Ground Turkey Enchiladas are made with homemade sauce and filled with turkey, black beans and jalapeno. They are gluten-free with a dairy-free option too!
Ground Turkey Enchiladas
Today I’m sharing with you one of my other favorite enchilada recipes. I love my Sour Cream Chicken Enchiladas, but sometimes I’m looking for something a little lighter and a little bit healthier. These enchiladas are made with corn tortillas and their sauce is thickened with cornstarch instead of flour, which makes these a wonderful gluten-free option for dinner.
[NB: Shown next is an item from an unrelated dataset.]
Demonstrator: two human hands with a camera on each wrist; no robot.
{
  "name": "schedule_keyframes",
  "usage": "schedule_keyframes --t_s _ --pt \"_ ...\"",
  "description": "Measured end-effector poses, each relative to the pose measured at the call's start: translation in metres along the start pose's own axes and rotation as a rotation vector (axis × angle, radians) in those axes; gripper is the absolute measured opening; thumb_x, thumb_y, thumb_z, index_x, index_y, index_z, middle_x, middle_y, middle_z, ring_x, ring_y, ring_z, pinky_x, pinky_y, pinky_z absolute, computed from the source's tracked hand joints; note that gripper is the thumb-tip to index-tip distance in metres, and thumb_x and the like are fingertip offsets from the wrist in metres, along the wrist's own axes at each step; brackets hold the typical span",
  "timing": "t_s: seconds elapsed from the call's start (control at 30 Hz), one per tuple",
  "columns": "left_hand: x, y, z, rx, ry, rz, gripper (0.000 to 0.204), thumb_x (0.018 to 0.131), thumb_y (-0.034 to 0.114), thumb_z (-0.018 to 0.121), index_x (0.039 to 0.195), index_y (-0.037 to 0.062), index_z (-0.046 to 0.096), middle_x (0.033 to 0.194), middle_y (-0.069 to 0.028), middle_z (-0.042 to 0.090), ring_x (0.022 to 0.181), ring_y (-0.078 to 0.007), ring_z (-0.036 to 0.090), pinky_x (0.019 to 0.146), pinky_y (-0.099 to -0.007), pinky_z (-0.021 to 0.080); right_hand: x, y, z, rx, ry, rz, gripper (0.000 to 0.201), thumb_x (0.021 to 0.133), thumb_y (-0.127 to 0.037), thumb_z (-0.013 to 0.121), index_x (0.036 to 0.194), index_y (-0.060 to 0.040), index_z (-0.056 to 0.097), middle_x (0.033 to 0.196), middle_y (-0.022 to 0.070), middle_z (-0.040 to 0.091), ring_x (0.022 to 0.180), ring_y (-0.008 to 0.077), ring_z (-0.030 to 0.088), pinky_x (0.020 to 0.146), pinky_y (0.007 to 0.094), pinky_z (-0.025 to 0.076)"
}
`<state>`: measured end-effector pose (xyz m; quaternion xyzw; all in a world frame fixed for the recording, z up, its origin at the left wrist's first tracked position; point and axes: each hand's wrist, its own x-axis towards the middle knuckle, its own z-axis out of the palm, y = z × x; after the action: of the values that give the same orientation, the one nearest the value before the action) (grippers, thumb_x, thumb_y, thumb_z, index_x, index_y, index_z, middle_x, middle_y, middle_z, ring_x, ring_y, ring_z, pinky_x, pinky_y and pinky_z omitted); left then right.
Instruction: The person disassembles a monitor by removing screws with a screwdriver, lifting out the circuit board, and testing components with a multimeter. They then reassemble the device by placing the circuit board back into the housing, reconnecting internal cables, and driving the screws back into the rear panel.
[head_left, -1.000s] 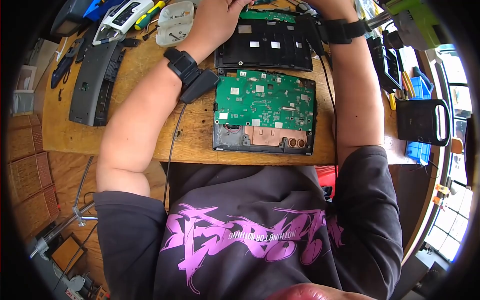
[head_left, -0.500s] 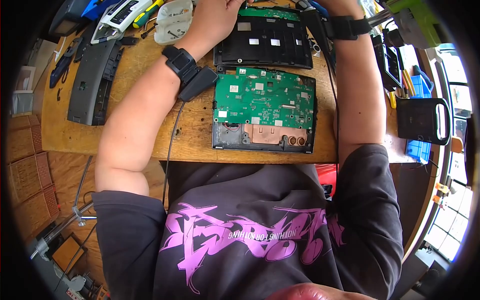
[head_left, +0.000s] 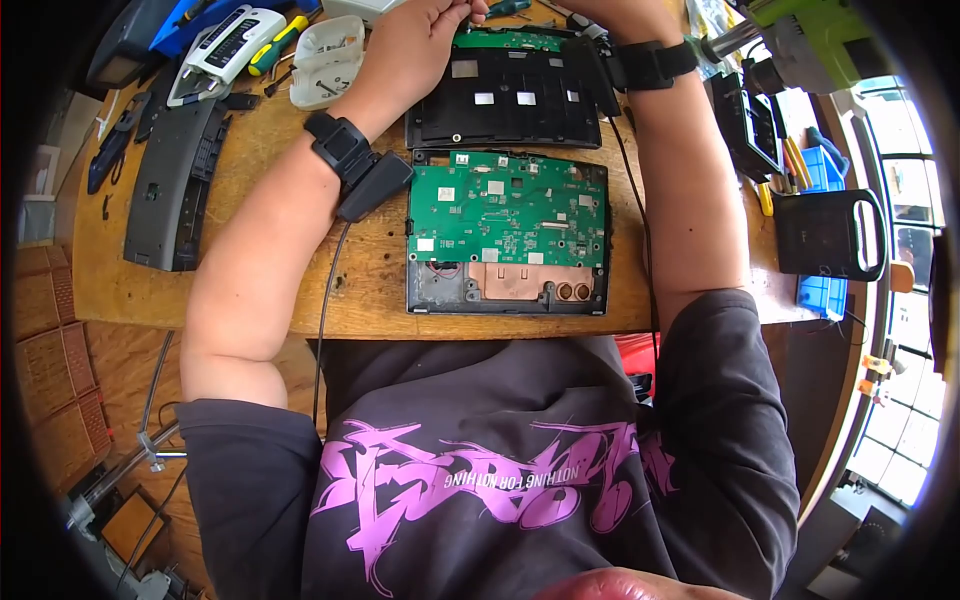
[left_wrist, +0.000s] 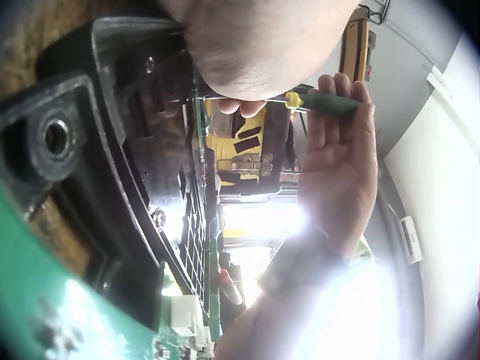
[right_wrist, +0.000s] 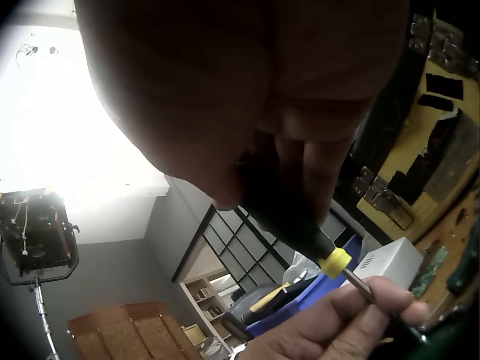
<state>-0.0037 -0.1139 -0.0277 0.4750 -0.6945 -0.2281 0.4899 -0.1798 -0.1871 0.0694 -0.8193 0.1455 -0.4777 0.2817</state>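
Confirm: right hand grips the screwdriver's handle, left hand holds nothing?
The left hand isn't free: it pinches the screwdriver's shaft, as the right wrist view shows. The right hand does grip the handle.

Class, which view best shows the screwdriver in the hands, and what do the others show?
The right wrist view: the screwdriver shows its yellow collar and shaft largest, though its handle is dark. The left wrist view shows handle and collar, shaft partly hidden; the head view, little if any.
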Motion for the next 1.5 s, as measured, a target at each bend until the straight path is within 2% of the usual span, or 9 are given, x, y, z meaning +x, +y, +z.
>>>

The queso fresco is also optional and can just be served on the side, allowing for these to be dairy-free as well.
How To Make Ground Turkey Enchiladas
Homemade Red Sauce
- Saute your onions and jalapenos and then add in your spices.
- Add in diced tomatoes, tomato sauce, and broth and stir to combine.
- Thicken your sauce with cornstarch & water and season with salt & pepper.
Ground Turkey Enchilada Filling
- Saute ground turkey with onions, jalapenos, and spices.
- Add in your black beans and you’re ready to assemble
How to Assemble Enchiladas
- Place a small amount of sauce in your baking pan so the enchiladas don’t stick
- Dip tortillas in sauce and then fill with ground turkey & black bean filling.
- Roll up and place seam side down in the baking pan. This will help so they don’t unroll.
- Repeat with remaining tortillas and bake!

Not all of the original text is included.